Après l’annulation du sommet décisif de Luanda, la RDC exige des sanctions internationales contre le Rwanda pour son soutien au M23, l’accusant d’être à la base du « blocage » et du « sabotage » du processus de Luanda.
« C’est inadmissible que des membres du Conseil de sécurité hésitent encore à condamner les attaques rwandaises contre les casques bleus et les soldats de la SAMIDRC. Et surtout, tenant compte du fait que le Rwanda lui-même est un pays contributeur des troupes qui bénéficient des financements et d’aides financières de plusieurs partenaires internationaux dans sa capacité de pays contributeurs des troupes », a déclaré Thérèse Kayikwamba, ministre congolaise des Affaires étrangères, devant les diplomates accrédités à Kinshasa.

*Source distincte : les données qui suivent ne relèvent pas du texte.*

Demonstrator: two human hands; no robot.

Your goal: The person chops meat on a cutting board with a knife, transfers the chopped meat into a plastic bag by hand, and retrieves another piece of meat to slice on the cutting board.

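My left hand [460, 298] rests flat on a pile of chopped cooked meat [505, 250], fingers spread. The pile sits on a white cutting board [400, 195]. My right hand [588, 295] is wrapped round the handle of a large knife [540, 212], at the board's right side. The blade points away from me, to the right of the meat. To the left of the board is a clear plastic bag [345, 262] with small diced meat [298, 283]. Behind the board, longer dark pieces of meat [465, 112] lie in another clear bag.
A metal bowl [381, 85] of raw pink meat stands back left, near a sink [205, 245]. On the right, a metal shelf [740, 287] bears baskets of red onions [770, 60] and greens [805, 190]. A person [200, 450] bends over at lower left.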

D’après elle, le processus de Luanda ne peut pas avancer avec l’attitude du Rwanda. Même si elle assure que la RDC reste engagée dans le processus de Luanda. La cheffe de la diplomatie congolaise déplore « le laxisme de la communauté internationale face aux violations récurrentes de sa souveraineté par le Rwanda ».
« Nous appelons à une posture claire et ferme, particulièrement des membres permanents du Conseil de sécurité. La résolution qui va reconduire le mandat de la Monusco doit inclure des mesures explicites pour surveiller et documenter les violations transfrontalières et garantir la protection des civils », espère Mme Kayikwamba.
L’annulation du sommet tripartite de Luanda risque de plonger le processus de Luanda dans l’impasse. Les deux parties peinent à se mettre d’accord autour de la situation sécuritaire dans l’est de la RDC, où l’armée congolaise et les rebelles du M23 s’affrontent à Matembe, dans le territoire de Lubero.
Si Kigali a conditionné sa participation à cette rencontre par un dialogue direct entre le gouvernement congolais et les rebelles du M23, Kinshasa exclut tout dialogue avec cette rébellion qu’il qualifie de mouvement terroriste.